# Mit Java eine Applikation auf einem anderen Windows Rechner (Windows Server 2008) starten



## xerxes (10. Dez 2014)

Hallo Java-Experten,

ich muss von meinem Java-Programm aus (läuft auf meinem lokalen Windows 7 Desktop) eine Applikation starten, die sich wiederum auf einem Windows Server 2008 befindet.

Ich habe aber bis jetzt keine geeignete RDP-API oder ähnliches gefunden, die ich in meinem Programm einbinden und benützen könnte (Client Server Applikation (RPC) kommt nicht in Frage, da ich den Server nicht als Dienst auf dem Windows Server 2008 starten darf).
Wäre dies eventuell über eine Telnet-API möglich?
Ich habe leider in dieser Richtung keinerlei Erfahrung, und wäre für jeden Vorschlag dankbar.

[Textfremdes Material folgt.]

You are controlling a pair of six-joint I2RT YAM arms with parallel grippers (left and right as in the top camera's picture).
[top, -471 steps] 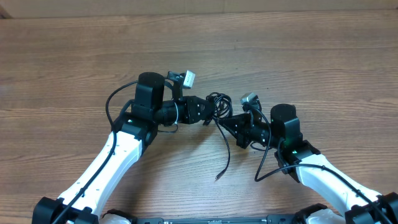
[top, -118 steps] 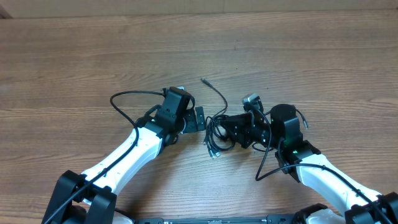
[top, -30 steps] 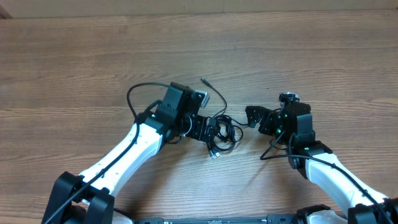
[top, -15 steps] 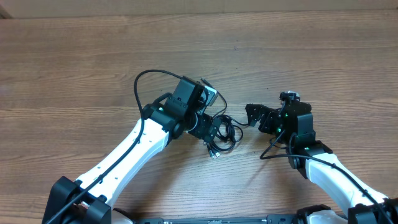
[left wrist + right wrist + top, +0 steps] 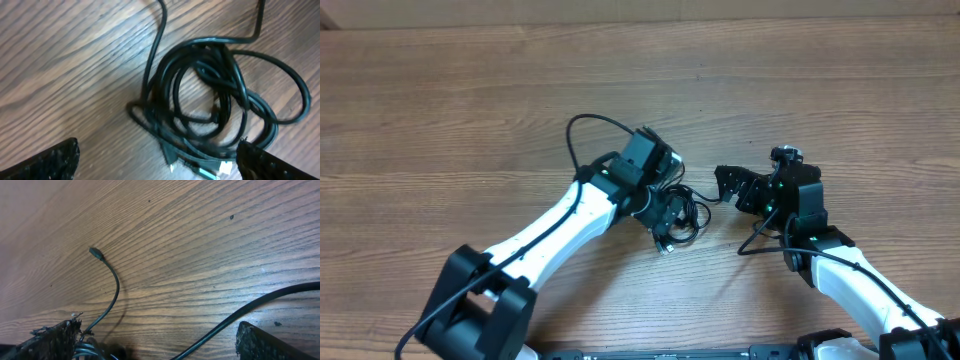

PS: ich müßte mich mit meinem Java-Programm jedes Mal an dem Windows Server anmelden können, damit ich überhaupt etwas tun kann.

Vielen Dank im Voraus


----------



## mbrain (13. Jan 2015)

Ja, mit Telnet geht das ganz sicher. Telnet hat allerdings nichts mit Java zu tun. Muss es denn in Java sein? Dann bräuchtest du eine Client - Server Anwendung. Also ein kleiner JavaServer der auf deinem WinServer auf einem speziellen Port lauscht, auf den du über einen Client via TCP z.B zugreifen kannst. Der JavaServer auf dem WinServer kann dann die Befehle auf der Win Maschine ausführen.


----------